* EXERCISE: Copy each line of the entries that contains the word "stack".

* EXTRACTED RECORDS:
* * * * * * * * *
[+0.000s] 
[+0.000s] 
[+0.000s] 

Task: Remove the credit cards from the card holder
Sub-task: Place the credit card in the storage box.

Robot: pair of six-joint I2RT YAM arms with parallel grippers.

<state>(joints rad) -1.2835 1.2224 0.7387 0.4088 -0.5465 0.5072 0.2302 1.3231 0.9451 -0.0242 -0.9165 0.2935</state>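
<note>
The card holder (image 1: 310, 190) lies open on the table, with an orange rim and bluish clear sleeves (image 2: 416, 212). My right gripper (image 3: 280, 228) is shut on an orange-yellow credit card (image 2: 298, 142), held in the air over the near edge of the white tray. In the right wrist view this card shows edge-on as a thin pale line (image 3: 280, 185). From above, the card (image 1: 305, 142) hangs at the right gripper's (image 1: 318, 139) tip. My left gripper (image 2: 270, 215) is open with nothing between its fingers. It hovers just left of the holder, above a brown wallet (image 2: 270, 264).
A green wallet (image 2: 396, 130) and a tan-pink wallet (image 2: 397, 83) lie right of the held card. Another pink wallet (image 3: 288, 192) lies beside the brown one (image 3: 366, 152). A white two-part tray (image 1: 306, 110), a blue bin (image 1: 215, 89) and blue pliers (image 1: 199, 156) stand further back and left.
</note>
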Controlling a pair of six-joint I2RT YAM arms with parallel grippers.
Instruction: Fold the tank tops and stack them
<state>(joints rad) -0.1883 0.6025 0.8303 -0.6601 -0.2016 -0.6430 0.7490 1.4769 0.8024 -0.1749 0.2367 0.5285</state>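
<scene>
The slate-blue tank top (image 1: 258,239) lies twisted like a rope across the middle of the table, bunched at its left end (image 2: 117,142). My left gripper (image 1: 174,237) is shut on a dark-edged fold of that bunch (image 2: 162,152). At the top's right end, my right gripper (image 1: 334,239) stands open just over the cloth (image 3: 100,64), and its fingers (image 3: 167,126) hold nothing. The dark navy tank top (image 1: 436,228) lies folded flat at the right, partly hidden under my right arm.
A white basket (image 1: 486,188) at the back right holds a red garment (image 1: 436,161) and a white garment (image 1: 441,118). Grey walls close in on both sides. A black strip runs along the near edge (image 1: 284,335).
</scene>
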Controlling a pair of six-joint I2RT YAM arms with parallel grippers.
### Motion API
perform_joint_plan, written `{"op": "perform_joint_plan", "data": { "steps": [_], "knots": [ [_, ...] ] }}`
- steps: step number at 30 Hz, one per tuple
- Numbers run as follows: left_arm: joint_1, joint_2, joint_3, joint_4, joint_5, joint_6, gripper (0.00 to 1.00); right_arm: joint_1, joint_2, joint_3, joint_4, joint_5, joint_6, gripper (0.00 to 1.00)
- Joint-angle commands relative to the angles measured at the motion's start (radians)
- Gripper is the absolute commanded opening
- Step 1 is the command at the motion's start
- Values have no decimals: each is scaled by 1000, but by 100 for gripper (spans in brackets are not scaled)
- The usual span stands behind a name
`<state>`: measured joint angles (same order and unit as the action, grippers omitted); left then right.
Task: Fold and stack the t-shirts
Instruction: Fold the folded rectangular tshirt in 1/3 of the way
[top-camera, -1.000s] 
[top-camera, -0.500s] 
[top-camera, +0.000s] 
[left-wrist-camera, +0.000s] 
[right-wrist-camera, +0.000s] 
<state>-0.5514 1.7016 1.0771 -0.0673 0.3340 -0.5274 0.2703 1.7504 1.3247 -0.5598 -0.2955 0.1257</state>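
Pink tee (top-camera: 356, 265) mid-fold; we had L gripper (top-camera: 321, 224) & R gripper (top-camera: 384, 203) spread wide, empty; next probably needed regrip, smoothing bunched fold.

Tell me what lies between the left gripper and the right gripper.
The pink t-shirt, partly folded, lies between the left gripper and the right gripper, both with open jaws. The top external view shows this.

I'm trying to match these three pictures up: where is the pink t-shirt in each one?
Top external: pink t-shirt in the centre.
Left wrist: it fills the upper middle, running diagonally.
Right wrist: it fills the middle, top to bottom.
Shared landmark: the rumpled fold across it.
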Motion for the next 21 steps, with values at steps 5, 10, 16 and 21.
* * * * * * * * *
* WRITTEN SOLUTION:
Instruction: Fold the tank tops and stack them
Task: Fold and stack the t-shirts

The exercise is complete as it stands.